How many people would immediately understand the code sample:

    auto h = make_histogram(
      axis::regular<>(6, -1.0, 2.0, "x")

    // fill histogram
    auto data = { -10, -0.4, 1.1, 0.3, 1.3 };
    std::for_each(data.begin(), data.end(), std::ref(h));
I would have to Google what std::ref does again, and then I have to understand why it is used, etc. The code is short and readable, but understanding it still takes time.

    for (double x : { -10, -0.4, 1.1, 0.3, 1.3 })
Shorter, better.

Yeah, for_each is a great idea and if you don't have C++'s complicated reference / copy object model it works very well. But it's not as nice as an actual for loop.

Thanks for the feedback, I am going to update the example in the readme. The point was that boost::histogram plays nicely with the C++ stdlib algorithms, but that seems to be distracting.

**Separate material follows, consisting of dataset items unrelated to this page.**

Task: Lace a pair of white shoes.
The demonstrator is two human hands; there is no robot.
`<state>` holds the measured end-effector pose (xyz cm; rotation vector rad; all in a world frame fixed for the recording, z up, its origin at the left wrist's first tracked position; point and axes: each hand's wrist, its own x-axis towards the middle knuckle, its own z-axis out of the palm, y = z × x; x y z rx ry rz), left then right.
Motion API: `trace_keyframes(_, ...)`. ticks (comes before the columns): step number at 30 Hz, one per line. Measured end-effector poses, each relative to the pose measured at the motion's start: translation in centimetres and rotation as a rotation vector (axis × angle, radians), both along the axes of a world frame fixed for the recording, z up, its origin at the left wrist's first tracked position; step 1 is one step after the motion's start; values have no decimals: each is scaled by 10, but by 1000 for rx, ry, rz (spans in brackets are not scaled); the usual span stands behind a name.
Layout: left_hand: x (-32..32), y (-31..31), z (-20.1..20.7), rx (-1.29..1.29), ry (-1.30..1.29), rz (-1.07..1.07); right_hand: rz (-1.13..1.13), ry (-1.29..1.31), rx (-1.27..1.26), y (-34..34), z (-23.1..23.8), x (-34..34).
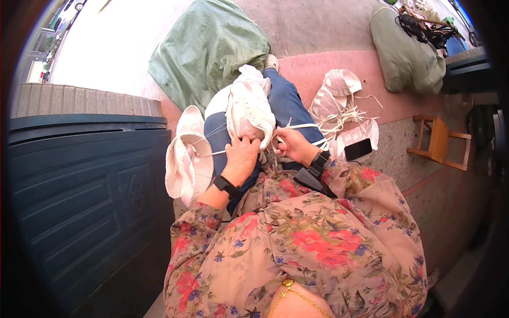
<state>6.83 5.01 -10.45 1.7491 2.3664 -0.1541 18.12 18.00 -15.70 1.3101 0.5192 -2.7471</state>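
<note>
So the white sneaker (249, 108) sits on the person's lap, resting on the blue trousers (289, 103), right above both hands. The left hand (241, 156) is curled against the heel end of the shoe, fingers pinching what looks like a thin white lace (209, 153) that runs off to its left. The right hand (289, 143) is clenched on another lace strand (302, 126) that stretches out to its right. If you ask me, the trick here is keeping both strands evenly taut while the left hand steadies the shoe, so nothing slips loose. Both wrists are bent inward, knuckles nearly meeting. More white shoe pieces (185, 153) lie just left of the left hand, and a pile of laces (339, 108) plus a dark phone (358, 149) sits right of the right hand.
</note>
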Motion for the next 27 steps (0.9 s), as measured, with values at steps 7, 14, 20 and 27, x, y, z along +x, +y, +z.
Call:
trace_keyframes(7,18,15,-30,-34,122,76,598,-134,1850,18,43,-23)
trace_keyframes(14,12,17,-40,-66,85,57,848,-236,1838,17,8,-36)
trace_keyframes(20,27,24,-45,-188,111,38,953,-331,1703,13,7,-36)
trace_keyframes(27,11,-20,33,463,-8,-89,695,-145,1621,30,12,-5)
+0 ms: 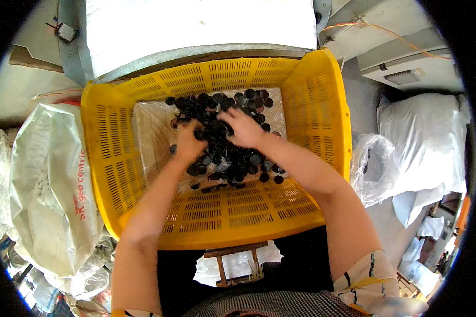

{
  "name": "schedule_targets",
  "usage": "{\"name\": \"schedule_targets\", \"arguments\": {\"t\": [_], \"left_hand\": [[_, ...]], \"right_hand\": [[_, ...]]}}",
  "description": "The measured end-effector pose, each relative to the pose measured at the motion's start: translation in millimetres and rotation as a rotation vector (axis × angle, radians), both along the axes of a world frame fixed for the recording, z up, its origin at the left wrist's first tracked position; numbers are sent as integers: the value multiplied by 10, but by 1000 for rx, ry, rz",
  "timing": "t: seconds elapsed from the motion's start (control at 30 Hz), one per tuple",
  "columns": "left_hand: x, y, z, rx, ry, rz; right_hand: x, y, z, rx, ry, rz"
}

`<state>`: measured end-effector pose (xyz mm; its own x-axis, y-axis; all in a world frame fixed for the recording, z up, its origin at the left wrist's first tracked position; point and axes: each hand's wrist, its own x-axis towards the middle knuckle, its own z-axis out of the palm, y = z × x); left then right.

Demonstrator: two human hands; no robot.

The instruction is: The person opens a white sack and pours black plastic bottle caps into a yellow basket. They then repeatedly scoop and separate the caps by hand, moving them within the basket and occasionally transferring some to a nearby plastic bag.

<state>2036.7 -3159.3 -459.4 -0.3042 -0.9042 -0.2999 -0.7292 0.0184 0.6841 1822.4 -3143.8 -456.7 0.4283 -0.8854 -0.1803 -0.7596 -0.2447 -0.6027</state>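
A loose heap of small black round caps (232, 161) lies in a large yellow slotted plastic crate (317, 116). My left hand (189, 140) is in the left side of the heap, its fingers curled around several of the caps. Across from it, my right hand (244, 128) reaches into the upper middle of the heap with fingers apart over the caps. Its fingertips are slightly blurred and partly hidden among the black pieces. Beneath the caps, the crate's bottom is covered by a flat tan sheet under clear plastic (156, 132).
A white sack (47, 185) stands against the crate's left side. To the right are a clear plastic bag (375, 164) and a stuffed white sack (420, 140). Beyond the crate's far rim is a white surface (201, 26) with a metal edge. A wooden stool (222, 264) shows below.
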Motion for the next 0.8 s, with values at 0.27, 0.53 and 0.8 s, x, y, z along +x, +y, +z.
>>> {"name": "schedule_targets", "arguments": {"t": [0.27,0.53,0.8], "left_hand": [[-7,-689,-496,9,-328,19],[65,51,-29,104,-118,-367],[-188,748,104,126,-489,-191]], "right_hand": [[251,-579,16,447,411,118],[-156,325,406,345,432,203],[-46,816,126,198,504,201]]}}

I argue that nobody could possibly understand this snippet without reference to the source, even if they have C++ chapter and verse committed to memory. |auto| with a factory function sucks because you have to look up the return type. The source code actually uses |auto| as the declared return type which sucks again, they have made their library much harder to read and understand and saved themselves only a tiny amount of typing. Then it’s not even a little obvious that |histogram| is a unary function. You have to read it to see why that works and if it works naturally or because the argument can be implicitly constructed. Basically I hate this.

This would be a lot more readable without the deduced return type and if it had a named function for the fill that could be called from a lambda or bound function.

> |auto| with a factory function sucks because you have to look up the return type.

It's funny how we never hear Ocaml or Haskell programmers complaining about type inference.

Without reading the post, I read this as make a histogram with 6 bins in range –1 to 2 with name x. Then sort data into the histogram. What I don’t understand is the relevance of x, or why not just have a h.fill() function.

Labels are metadata. You can attach arbitrary metadata to each axis or no metadata at all. The metadata is sometimes useful to keep track what each axis range was representing. For example, if you load a serialized histogram into your program that someone else generated.

Here is an example which demonstrates the usefulness of labels: https://raw.githubusercontent.com/boostorg/histogram/develop...

The design choice of using operator() or a fill() method was hotly debated. In the bigger picture of things, operator() is better because then 1D histogram have the same fill syntax as the accumulators from Boost::accumulators.

If you had to Google what `std::ref` is then you aren't a very proficient C++ developer - but if you had seen the actual example rather than the stripped down one in the GitHub repo, you would probably understand straightaway - https://www.boost.org/doc/libs/1_70_0/libs/histogram/doc/htm...

> If you had to Google what `std::ref` is then you aren't a very proficient C++ developer

I can't recall the last time I saw someone use std::ref. Maybe once in the past 5 years, and I think I deleted it after I fixed something else. One of the good things about C++ is that you don't have to use all of it (in fact, you probably should not use all of it).

It's very useful when you want to pass something by reference into a function that takes a varadic template parameters and uses perfect forwarding, i.e. https://godbolt.org/z/xlmwFw

    template <typename... Args> void foo( Args&&... args ) {
        whiz( std::forward<Args>( args )... );


    int i = 5;
    double k = 2.3;

    foo( std::ref( i ), k ); // take i by ref, k by value
I've also seen it a lot with std::thread, and basically anything else that takes a callable/functor where the developer chose not to use lambda's with reference captures.

Would agree that it isn't a major language feature, but I would expect competent developers to at least know about it and why you would want to/have to use it (if they had worked with a compiler that had >=C++11 support).

You’d need them for std::future/async/thread, which is my primary use case.

I agree that not needing to use all of C++ is one of the best things about it. (Opt-in vs opt-out.)

love this lib, been using it for awhile, but when i was trying to get it running with ROS Indigo i had to backport Boost Variant ...never want to do that again

And that is the main problem with boost. If you want any of it, you have to live with all of it.

Some Boost libraries have little or no dependency on other libraries, e.g. boost::mp11. In the past, our libraries used to be very interdependent, but we recognize that this is an issue and nowadays try to decouple the libraries so that you can install only the parts you need.

We even provide a tool to help with that: https://www.boost.org/doc/libs/1_70_0/tools/bcp/doc/html/ind...

boost::histogram currently depends directly on 8 other boost libraries, but some of those (e.g. boost::variant) pull in a huge number of other libraries, so in total it is 29. I am working on reducing the dependencies in the upcoming versions.

Pretty cool to see that boost admits that this is an issue and works on decoupling things. I look forward to see improvements here.

That's not true.

Glad to hear it! What was the problem with Boost Variant exactly?